*The task*
Copy out every line in the entries below that includes "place".

*Input data*
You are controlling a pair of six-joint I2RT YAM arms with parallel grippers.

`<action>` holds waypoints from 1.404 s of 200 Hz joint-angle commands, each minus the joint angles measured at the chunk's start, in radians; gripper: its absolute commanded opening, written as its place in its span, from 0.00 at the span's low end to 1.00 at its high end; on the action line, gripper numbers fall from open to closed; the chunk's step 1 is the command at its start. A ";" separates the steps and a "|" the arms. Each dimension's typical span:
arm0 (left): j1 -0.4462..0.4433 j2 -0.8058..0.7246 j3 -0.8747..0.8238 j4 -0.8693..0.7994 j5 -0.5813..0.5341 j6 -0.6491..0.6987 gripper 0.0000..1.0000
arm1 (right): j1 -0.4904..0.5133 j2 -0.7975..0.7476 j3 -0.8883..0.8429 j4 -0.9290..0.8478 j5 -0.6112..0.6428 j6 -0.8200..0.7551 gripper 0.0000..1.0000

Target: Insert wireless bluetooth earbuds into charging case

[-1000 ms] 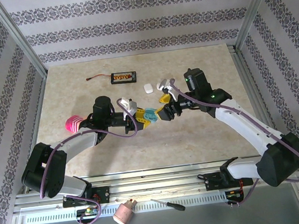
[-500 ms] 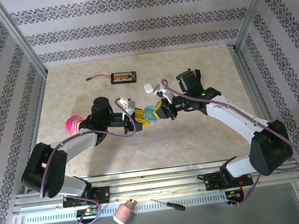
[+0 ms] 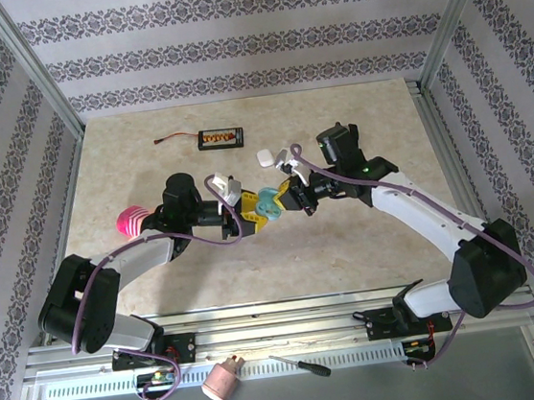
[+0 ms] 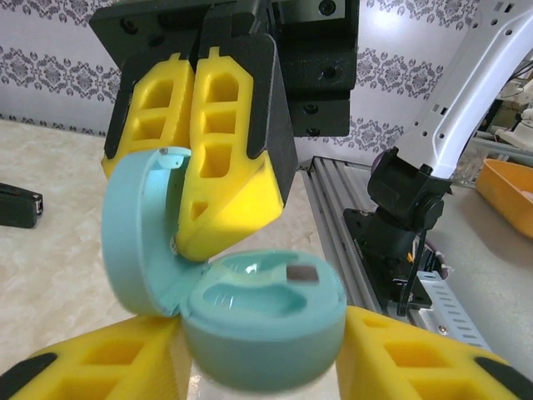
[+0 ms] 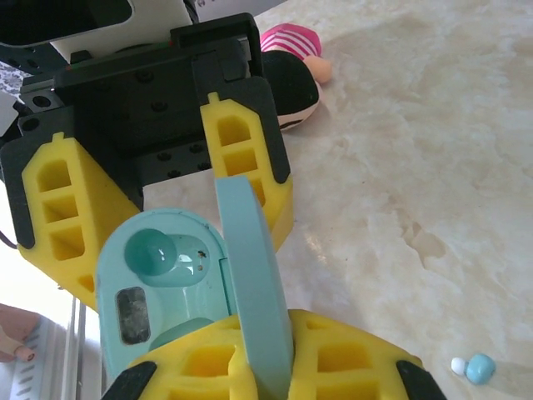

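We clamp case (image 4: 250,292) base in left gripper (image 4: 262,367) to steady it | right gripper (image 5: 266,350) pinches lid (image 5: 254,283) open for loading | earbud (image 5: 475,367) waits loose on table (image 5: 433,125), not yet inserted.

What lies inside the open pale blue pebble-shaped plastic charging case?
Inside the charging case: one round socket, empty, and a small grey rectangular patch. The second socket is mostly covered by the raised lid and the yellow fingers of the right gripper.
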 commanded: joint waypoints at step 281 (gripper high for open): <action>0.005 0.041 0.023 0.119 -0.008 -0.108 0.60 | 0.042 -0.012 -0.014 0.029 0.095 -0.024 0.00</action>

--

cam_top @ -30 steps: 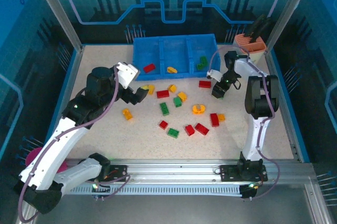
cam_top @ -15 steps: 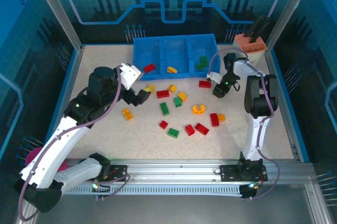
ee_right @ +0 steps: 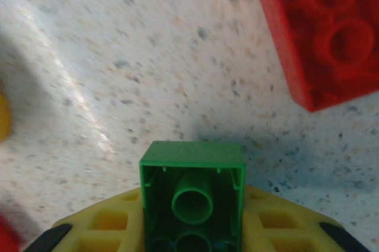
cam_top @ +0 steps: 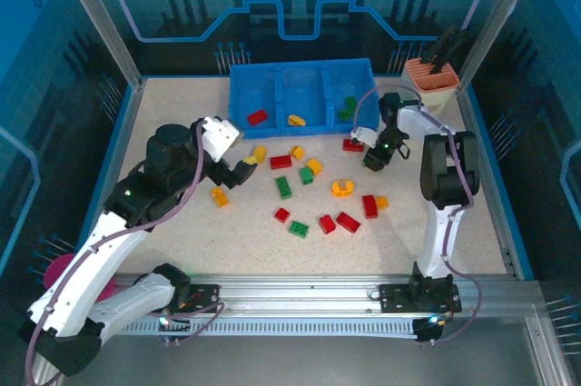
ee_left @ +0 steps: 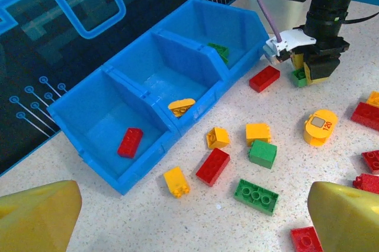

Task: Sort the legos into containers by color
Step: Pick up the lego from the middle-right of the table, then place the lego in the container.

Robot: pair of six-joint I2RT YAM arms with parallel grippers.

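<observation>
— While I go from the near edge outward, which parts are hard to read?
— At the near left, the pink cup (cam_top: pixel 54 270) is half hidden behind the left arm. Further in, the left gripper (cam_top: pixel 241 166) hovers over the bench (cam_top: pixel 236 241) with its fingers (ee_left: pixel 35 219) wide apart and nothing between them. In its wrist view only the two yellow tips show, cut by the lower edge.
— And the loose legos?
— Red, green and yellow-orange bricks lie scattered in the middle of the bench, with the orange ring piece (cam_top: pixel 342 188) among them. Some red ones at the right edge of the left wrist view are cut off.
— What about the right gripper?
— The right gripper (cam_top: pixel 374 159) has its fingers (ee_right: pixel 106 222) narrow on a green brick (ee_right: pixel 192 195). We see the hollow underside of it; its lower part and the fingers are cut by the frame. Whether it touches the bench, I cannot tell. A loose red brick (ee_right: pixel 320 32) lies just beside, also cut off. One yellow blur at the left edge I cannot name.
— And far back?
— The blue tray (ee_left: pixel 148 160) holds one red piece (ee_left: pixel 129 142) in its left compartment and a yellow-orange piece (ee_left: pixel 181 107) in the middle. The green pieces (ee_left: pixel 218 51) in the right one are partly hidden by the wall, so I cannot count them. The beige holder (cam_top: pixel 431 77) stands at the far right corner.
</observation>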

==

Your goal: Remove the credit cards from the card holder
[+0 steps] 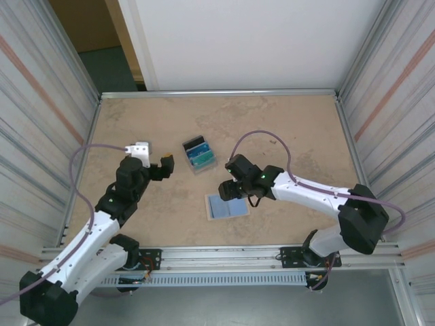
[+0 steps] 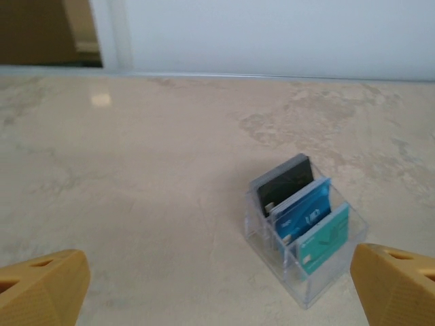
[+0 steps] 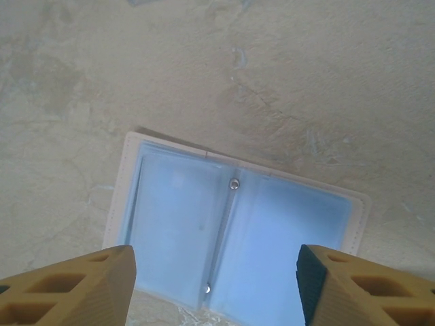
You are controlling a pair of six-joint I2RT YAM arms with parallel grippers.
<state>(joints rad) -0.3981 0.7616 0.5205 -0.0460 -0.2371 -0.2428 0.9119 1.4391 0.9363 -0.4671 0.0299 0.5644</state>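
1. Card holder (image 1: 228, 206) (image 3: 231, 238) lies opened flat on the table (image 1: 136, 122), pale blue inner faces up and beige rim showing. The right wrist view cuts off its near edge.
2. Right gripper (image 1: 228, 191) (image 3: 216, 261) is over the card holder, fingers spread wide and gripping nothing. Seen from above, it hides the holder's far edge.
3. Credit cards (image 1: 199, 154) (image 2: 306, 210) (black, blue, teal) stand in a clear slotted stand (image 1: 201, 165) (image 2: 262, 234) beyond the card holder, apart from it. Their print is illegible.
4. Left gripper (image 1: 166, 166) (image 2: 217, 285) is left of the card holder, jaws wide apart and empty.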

*Written response*
`<action>` holds waypoints from 1.404 s of 200 Hz joint-angle commands, each minus the joint angles measured at the chunk's start, in radians; gripper: its absolute commanded opening, written as its place in its span, from 0.00 at the span's low end to 1.00 at its high end; on the action line, gripper numbers fall from open to closed; the chunk's step 1 is the command at its start. A ";" separates the steps and a "|" the arms. Each dimension's typical span:
Step: Pick up the lego from the middle-right of the table, then place the lego in the container.

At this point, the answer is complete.